No athlete performs in a vacuum. He is surrounded by coaches, teammates, parents, friends, expectations and, most of all, history. History is the tie that binds. Today always carries yesterday with it, and it should, for otherwise the past is a meaningless jumble of nothing, discarded like an empty soda can, and just as irrelevant. Dean Haskins wanted to make sure his Montgomery football team would never go there, that's why he plucked that 25-pound boulder from the Bennett Valley hills and painted it red.
"I wanted a symbol that would mean something to them," said Montgomery's coach.
Before every game this season, as the Vikings leave their locker room to the field, the players reach down and touch the rock, painted in school color red. That rock is a tactile representation of everything the previous coach, Jason Franci, had built at Montgomery. Those three NCS titles. Those nine NBL championships. Those eight 10-plus victory seasons.
But the program had fallen on hard times the past three seasons, only 10 victories total, not even a .500 season. Was Montgomery football in danger of becoming irrelevant? Was it disappearing? "At the first practice," Haskins said, "I asked them, 'How are you going to be remembered?'"
Step up, boys. You are in control of Montgomery football. What do you do with it?
"To us, football is not just something else you do," said linebacker-fullback Henry Stelzner.
You know, like going to Whole Foods to buy a bean burrito.
So dedicated are Haskins, his staff and his team that Montgomery has become the buzz of Sonoma County after only three games of the season. Montgomery is 3-0, having equaled already its victory total in each of the last two years. And the Vikings didn't scramble either to eke out any of those victories. The scores of 54-7, 50-18 and 40-0 are dramatic proof of that.
It has been a while since there has been so much curiosity about an Empire team so early in the season. How good are the Vikings? How far have they come?
"We're going to find out Friday night," Haskins said.
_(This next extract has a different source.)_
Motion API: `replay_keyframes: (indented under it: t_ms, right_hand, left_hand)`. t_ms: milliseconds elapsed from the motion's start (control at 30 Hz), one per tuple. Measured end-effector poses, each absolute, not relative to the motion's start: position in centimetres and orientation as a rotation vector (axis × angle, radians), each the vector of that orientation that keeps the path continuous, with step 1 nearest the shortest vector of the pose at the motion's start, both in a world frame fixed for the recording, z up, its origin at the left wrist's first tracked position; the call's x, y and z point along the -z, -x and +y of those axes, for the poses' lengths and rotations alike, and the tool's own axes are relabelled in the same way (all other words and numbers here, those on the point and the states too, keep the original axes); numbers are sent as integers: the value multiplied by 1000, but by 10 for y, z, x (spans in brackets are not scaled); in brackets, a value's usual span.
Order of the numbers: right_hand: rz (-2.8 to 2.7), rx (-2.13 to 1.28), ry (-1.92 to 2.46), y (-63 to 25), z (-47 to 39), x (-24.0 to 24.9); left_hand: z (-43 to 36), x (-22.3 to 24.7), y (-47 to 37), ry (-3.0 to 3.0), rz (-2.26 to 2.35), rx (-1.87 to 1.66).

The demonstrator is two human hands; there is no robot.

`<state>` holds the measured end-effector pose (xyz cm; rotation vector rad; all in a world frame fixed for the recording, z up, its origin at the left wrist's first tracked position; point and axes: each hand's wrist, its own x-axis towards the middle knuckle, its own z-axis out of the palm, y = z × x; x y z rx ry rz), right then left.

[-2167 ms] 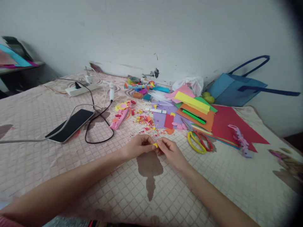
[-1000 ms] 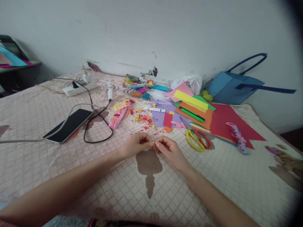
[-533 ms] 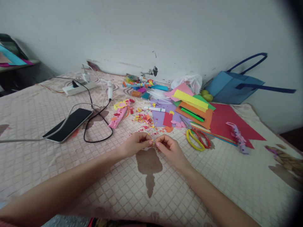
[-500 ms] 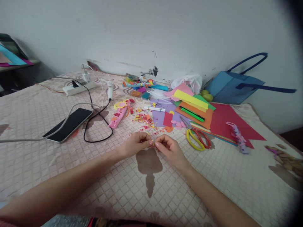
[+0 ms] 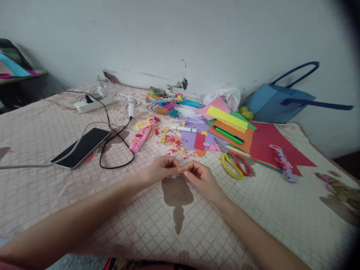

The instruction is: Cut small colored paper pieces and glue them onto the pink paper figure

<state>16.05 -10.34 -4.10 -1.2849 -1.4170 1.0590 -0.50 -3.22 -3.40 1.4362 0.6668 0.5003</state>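
Note:
My left hand (image 5: 163, 170) and my right hand (image 5: 201, 176) meet fingertip to fingertip above the brown patch (image 5: 177, 193) of the tablecloth. Both are closed in a pinch around a tiny yellowish piece (image 5: 182, 171), mostly hidden by the fingers. Just beyond them lie scattered red, yellow and pink paper scraps (image 5: 171, 141). A purple sheet (image 5: 188, 139) behind carries a red paper strip (image 5: 200, 141) and a white marker (image 5: 184, 129). Scissors with yellow and red handles (image 5: 232, 166) rest to the right of my right hand.
On the left are a black phone (image 5: 81, 147), cables and a power strip (image 5: 94, 104). A pink paper roll (image 5: 140, 138) lies behind my left hand. Coloured sheets (image 5: 264, 142), a green marker (image 5: 229, 135), a purple roll (image 5: 284, 165) and a blue bag (image 5: 278, 103) are on the right.
The fingertips have shifted slightly around the tiny piece, and a bit more of its yellow shows. Nothing else has visibly moved.

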Motion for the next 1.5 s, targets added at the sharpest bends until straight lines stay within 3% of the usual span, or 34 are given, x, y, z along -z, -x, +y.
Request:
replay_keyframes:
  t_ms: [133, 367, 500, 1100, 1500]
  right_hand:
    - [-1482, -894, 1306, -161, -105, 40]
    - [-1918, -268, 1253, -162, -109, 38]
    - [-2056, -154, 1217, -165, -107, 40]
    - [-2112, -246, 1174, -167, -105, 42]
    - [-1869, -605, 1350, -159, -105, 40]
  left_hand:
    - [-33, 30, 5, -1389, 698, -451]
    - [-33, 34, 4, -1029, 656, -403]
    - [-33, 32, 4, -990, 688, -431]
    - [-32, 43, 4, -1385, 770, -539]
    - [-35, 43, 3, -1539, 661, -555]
Montgomery will travel to Petaluma to play Casa Grande, an established program that offers quite possibly the best team in the Empire. The Gauchos are 3-0 like the Vikings. They possess a NCAA D1 talent at quarterback, JaJuan Lawson, and enough skills to average 31 points a game while giving up just 13. That Casa Grande started like this does not surprise anyone. That this NBL matchup evokes such curiosity is a surprise.
Don't let anyone tell you they saw this coming. That said, this game won't be ignored. Can't be.
"What this feels like," Stelzner said, "well, it doesn't quite feel like revenge after the last couple of years. But it does feel good to be on the other side (of the final score)," Stelzner said.
Averaging nearly 48 points a game, no matter who does it, players can feel a sense of comfort, a type of confidence that can kill momentum.
"We're trying not to let those games go to our head," said Justin Perry, middle linebacker and right tackle.
Haskins and his staff are realists. Montgomery didn't beat any 2013 NCS champions in those three games. The combined record of those three opponents is 3-9, with Pinole Valley winless. The players' enthusiasm, while welcomed and encouraged, is tempered by the facts.